Please reproduce all of the lines below, word for word and in full.

Provided data:
☆ ☆ ☆ ☆ ☆ ☆ ☆

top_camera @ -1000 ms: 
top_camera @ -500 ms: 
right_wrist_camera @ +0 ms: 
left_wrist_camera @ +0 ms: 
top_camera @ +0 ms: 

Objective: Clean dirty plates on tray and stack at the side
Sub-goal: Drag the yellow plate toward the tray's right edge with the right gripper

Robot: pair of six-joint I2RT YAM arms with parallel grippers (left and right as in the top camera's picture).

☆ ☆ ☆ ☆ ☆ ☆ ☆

Exercise solution:
top_camera @ -1000 ms: 
top_camera @ -500 ms: 
right_wrist_camera @ +0 ms: 
left_wrist_camera @ +0 ms: 
top_camera @ +0 ms: 

Objective: Clean dirty plates on tray and stack at the side
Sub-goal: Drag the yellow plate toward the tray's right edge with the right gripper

Robot: pair of six-joint I2RT YAM arms with parallel grippers (left and right as in the top camera's picture).

There is no more to the output.